Tuesday, March 06, 2012

The Russian fallout begins

The Economist  this week puts forward a view that the re-election of Vladimir Putin as President marks the beginning of the end of his style of rule. Given that authoritarian rule tends to become unstable, the assumption is made that Mr. Putin will now seek to engage with the opposition in order to shore up his government.

I think this is rather naive. It underestimates how much Putin is a creature of the KGB school. 

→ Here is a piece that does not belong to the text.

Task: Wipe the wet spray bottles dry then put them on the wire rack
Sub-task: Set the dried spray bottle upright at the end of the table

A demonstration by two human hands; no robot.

As I watched the long line of Russians outside the Embassy in Tallinn I felt a mixture of contempt and disgust, and -I must admit- fear. Only about a quarter of registered Russian citizens living in Estonia actually voted, but of those 86% voted for Putin. Still, twenty years later, this crew of largely elderly Russians have not accepted the reality of Estonian freedom and would actively support the increasingly tyrannical regime in the Kremlin. For a tyrant is what Vladimir Putin is already. He blocked any candidate that could pose a threat from standing against him. He blocked the opposition from access to the media, and is turning against the few independent voices left in Russia- after several hundred journalists have been murdered, there a very few still brave enough to challenge the criminal greed of the regime.

Now the first action of Putin in the afterglow of his victory is to begin to use violence against those who oppose him. 500 protesters have already been arrested, and a bigger crackdown is on the way.

Putin is already seeking to stir up trouble against Estonia and Latvia, as well as continuing to support Syria and other enemies of the West.  These elderly imperialists lining up on my front doorstep continue to support the strutting bombast of the siloviki- and even if support is less in Russia proper, it is still likely that Putin has majority support- he may be a bastard but he is still a popular bastard.

From the Western point of view I do not think that we can simply wait for the demise of the regime. To me it seems that good fences make good neighbours, and that means setting clear limits where we will not permit further engagement by the Putinista government. Containment will be necessary- for every instinct of the Kremlin is to oppose the West and challenge the current settlement in Europe. 

Eventually the people of Russia may tire of their leadership, but unless and until they do, the West must look to its defences and ruthlessly avoid those who would compromise with the Russian regime. It could be many years before the forces of democracy can challenge for power.